Re: [PATCH v1 3/3] virtio-balloon: Switch back to OOM handler for VIRTIO_BALLOON_F_DEFLATE_ON_OOM

From: David Hildenbrand
Date: Mon Mar 09 2020 - 07:00:09 EST


On 09.03.20 11:14, Michael S. Tsirkin wrote:
> On Mon, Mar 09, 2020 at 10:03:14AM +0100, David Hildenbrand wrote:
>> On 08.03.20 05:47, Tyler Sanderson wrote:
>>> Tested-by: Tyler Sanderson <tysand@xxxxxxxxxx>
>>>
>>> Test setup: VM with 16 CPU, 64GB RAM. Running Debian 10. We have a 42
>>> GB file full of random bytes that we continually cat to /dev/null.
>>> This fills the page cache as the file is read. Meanwhile we trigger
>>> the balloon to inflate, with a target size of 53 GB. This setup causes
>>> the balloon inflation to pressure the page cache as the page cache is
>>> also trying to grow. Afterwards we shrink the balloon back to zero (so
>>> total deflate = total inflate).
>>>
>>> Without patch (kernel 4.19.0-5):
>>> Inflation never reaches the target until we stop the "cat file >
>>> /dev/null" process. Total inflation time was 542 seconds. The longest
>>> period that made no net forward progress was 315 seconds (see attached
>>> graph).
>>> Result of "grep balloon /proc/vmstat" after the test:
>>> balloon_inflate 154828377
>>> balloon_deflate 154828377
>>>
>>> With patch (kernel 5.6.0-rc4+):
>>> Total inflation duration was 63 seconds.

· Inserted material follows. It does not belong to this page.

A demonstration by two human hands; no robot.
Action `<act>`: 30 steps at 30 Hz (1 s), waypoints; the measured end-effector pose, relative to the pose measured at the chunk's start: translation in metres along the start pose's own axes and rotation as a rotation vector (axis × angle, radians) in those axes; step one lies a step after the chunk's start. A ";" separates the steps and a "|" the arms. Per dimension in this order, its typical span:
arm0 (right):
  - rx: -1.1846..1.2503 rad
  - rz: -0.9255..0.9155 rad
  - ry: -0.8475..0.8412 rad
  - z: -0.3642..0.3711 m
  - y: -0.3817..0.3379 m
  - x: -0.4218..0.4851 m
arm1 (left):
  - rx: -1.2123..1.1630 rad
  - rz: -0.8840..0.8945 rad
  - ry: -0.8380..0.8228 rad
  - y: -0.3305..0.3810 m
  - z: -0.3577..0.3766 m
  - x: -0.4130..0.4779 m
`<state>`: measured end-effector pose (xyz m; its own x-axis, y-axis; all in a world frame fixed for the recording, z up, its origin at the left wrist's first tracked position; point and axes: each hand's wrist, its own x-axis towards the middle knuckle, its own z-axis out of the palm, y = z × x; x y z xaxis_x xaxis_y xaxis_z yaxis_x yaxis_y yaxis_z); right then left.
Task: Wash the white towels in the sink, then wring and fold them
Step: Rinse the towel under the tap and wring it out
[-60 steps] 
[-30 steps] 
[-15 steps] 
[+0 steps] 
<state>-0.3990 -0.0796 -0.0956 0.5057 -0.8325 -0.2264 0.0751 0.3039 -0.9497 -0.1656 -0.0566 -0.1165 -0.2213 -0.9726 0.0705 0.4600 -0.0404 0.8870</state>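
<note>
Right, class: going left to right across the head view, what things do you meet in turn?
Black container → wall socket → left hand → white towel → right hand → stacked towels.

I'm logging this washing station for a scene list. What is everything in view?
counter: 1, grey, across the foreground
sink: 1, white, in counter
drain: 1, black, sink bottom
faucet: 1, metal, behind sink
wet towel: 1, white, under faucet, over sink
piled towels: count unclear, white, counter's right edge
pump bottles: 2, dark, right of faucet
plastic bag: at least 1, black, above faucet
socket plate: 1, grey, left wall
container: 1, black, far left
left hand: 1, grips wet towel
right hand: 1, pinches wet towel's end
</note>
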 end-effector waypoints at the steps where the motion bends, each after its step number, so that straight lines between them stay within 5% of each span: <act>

No deflate-queue activity
>>> occurs when pressuring the page-cache.
>>> Result of "grep balloon /proc/vmstat" after the test:
>>> balloon_inflate 12968539
>>> balloon_deflate 12968539
>>>
>>> Conclusion: This patch fixes the issue. In the test it reduced
>>> inflate/deflate activity by 12x, and reduced inflation time by 8.6x.
>>> But more importantly, if we hadn't killed the "grep balloon
>>> /proc/vmstat" process then, without the patch, the inflation process
>>> would never reach the target.
>>>
>>> Attached is a png of a graph showing the problematic behavior without
>>> this patch. It shows deflate-queue activity increasing linearly while
>>> balloon size stays constant over the course of more than 8 minutes of
>>> the test.
>>
>> Thanks a lot for the extended test!
>
>
> Given we shipped this for a long time, I think the best way
> to make progress is to merge 1/3, 2/3 right now, and 3/3
> in the next release.

Agreed.

--
Thanks,

David / dhildenb